One can stop a vessel by one of the following methods:

• Inertia stop. Stopping the engine(s) and coasting to a standstill with the friction of sea and air overcoming the ship’s inertia. The total distance run will depend on the type of vessel, the initial speed, the displacement, the trim and condition of the underwater plating and other factors. For warships the distance in miles may be only one tenth the initial speed in knots, but for fully laden tankers it could be more than half the speed.
• Crash stop. A crash stop is when the engines are put astern to stop the ship as rapidly as possible.
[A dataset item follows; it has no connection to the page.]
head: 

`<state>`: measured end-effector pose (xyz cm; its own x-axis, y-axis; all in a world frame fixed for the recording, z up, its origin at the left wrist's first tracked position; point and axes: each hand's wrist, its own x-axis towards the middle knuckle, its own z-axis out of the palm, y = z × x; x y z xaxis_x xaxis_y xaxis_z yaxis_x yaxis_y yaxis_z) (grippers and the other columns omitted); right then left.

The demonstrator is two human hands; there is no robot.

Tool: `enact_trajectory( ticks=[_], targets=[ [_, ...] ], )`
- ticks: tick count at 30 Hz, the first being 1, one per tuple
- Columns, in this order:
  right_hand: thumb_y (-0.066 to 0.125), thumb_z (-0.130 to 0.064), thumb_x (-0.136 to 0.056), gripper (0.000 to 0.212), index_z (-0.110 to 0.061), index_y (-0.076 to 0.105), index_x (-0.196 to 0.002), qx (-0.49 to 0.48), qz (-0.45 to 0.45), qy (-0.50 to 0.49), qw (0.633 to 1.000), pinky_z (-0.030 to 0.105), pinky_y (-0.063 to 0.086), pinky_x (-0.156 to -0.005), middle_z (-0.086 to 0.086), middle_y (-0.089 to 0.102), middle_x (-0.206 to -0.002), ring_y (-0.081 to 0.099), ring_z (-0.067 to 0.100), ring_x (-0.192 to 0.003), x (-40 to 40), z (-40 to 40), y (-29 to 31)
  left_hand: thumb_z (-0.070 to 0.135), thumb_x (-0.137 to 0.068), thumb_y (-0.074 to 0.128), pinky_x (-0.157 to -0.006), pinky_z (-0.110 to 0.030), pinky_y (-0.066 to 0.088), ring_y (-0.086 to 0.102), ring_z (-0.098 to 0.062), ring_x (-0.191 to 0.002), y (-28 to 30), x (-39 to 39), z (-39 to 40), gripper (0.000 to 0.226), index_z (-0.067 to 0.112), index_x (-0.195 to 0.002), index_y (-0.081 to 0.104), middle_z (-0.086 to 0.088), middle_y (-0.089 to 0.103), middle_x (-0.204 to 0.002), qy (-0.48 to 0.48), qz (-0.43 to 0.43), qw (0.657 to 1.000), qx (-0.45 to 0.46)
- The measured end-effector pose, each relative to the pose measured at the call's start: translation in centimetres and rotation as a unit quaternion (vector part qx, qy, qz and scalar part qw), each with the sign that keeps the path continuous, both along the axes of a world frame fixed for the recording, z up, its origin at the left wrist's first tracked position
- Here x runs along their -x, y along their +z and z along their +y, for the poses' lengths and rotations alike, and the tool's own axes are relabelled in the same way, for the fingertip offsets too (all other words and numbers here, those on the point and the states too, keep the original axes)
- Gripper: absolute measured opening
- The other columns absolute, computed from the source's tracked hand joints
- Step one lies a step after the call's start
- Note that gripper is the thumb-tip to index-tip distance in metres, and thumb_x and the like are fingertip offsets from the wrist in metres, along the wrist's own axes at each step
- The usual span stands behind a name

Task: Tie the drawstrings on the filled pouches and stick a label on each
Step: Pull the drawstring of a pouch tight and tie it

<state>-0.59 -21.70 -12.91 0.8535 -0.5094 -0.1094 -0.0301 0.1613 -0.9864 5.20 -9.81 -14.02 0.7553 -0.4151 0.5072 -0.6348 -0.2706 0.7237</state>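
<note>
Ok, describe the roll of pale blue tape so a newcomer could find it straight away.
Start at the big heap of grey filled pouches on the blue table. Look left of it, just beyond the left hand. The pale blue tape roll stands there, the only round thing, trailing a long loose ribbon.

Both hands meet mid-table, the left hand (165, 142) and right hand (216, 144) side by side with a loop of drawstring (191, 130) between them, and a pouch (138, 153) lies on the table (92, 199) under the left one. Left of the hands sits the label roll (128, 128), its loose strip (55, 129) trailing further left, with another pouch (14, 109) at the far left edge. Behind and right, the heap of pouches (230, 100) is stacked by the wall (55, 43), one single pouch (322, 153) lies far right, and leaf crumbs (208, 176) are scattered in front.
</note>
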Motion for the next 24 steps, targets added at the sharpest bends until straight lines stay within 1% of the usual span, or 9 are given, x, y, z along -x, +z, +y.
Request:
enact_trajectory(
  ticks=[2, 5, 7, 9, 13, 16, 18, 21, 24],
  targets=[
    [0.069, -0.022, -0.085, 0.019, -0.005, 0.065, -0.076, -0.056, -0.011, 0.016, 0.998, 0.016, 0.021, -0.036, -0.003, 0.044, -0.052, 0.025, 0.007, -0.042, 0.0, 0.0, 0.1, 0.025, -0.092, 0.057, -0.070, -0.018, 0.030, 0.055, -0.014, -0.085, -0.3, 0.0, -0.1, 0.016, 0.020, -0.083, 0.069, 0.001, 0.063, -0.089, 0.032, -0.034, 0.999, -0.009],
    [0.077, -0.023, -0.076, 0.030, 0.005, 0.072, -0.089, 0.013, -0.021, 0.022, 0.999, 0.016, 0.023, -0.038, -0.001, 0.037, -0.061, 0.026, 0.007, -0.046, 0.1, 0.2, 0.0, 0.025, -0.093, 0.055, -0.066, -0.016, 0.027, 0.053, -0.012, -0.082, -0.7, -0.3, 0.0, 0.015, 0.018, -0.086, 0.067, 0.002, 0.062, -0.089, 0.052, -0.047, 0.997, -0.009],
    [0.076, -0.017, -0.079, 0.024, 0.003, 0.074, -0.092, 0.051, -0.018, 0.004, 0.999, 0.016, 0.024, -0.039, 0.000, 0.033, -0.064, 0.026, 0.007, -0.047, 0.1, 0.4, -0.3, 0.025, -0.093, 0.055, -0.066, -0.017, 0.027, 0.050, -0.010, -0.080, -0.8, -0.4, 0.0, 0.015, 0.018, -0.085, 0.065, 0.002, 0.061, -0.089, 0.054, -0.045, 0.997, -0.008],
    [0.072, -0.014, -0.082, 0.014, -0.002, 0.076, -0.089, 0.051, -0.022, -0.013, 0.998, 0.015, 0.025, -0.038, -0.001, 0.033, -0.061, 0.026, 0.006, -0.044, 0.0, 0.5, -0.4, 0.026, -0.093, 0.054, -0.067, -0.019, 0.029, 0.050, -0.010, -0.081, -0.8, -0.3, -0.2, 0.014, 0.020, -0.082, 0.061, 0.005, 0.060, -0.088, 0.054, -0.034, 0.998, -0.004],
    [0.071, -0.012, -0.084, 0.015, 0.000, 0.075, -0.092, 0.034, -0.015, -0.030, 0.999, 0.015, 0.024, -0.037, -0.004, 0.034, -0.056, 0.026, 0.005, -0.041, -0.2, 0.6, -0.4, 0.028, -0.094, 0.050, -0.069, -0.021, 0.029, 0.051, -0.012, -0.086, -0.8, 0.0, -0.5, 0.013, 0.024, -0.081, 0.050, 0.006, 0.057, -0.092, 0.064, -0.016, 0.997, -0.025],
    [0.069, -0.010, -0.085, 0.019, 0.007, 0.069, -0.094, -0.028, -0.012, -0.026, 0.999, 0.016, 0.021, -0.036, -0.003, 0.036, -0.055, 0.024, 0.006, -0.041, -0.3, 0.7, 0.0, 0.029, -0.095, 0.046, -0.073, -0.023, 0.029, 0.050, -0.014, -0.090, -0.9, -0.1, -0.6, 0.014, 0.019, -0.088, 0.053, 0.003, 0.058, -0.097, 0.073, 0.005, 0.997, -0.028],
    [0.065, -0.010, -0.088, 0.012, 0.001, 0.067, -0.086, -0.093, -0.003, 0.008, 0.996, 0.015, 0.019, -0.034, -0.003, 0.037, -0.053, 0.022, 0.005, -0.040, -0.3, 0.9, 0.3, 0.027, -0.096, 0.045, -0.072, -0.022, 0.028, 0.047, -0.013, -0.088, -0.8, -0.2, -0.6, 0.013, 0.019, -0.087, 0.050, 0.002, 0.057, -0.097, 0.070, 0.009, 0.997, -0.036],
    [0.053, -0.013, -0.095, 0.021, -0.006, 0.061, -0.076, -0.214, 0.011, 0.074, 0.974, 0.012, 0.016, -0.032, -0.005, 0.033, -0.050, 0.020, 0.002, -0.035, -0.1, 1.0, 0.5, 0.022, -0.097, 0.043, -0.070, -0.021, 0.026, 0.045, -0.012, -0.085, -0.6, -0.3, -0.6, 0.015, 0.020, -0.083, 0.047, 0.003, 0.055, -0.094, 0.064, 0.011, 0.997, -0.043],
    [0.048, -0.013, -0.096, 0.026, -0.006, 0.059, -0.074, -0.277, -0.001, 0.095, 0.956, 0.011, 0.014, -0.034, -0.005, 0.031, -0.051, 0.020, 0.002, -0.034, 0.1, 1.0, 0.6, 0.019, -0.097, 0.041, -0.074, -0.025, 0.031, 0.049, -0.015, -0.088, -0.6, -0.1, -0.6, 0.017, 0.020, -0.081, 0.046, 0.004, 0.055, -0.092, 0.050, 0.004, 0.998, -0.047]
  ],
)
The total distance travelled along the ship’s actual path is known as the track reach and the total distance travelled in the direction of the initial course is called the head reach.
  
  The factors affecting the distance travelled are the same as those for the inertia stop as well as the type of machinery and the use of the rudder. A diesel engine ship usually takes approximately 2 minutes after stopping the engine(s) until it starts going astern. In a ship having a single, right handed propeller, the stern will also swing to port when the engines are put astern. The track reach is measured in ship lengths. A fully laden tanker could take up to fifteen lengths to stop. A 200 000 ton fully laden tanker will take approximately 25 minutes to stop from 16 knots.
• Use of the rudder. The rudder can also be used to provide additional retarding effect when stopping in an emergency. If the engines are put astern immediately after stopping them, the rudders soon become ineffective. During various ships’ trials it was found that by reducing the revolutions in steps and using the rudder hard over each time with a final full astern and the wheel again hard over , it effectively reduced the ship’s head reach more than if the engines had been put astern and the rudder kept amidships. However, the above would depend on the time and distance available to stop. If a sudden stop is necessary, it will be best to stop the ship by going full astern as soon as possible. The engines should be put astern after a delay of not more than three minutes.
• Astern affect. As stated previously, a single screw ship going astern will tend to swing her stern to port because of the transverse effect of the motion of the propeller (paddlewheel effect). In addition to this, when the ship starts moving astern, the pivot point of the ship will move from its normal position, one third of the ship’s length from the bow, to a position well aft. Since the wash from the propellers will be in the opposite direction to the rudders, it will have no effect on them. The total effect of going astern will adversely affect the steering and the ship will steer with great difficulty.
  
  

  Paddle wheel effect.

• Anchoring in an emergency. It is standard practice before coming into harbour or when the ship is manoeuvring in confined waters, to prepare the anchor(s) for letting go should an emergency arise. Power is put on the forecastle machinery and the windlass is turned over out of gear. The windlass is then put into gear and the anchor(s) are “walked back” to loosen them in the hawse pipes. The brake of the windlass is then applied. Should it be necessary to drop anchor in an emergency, the brake is released and the anchor will drop. Once the anchor is on the bottom the brake is applied in a controlled manner to control the cable run-out and slow the ship down. If the brake is applied sharply, the anchor will merely drag along the bottom.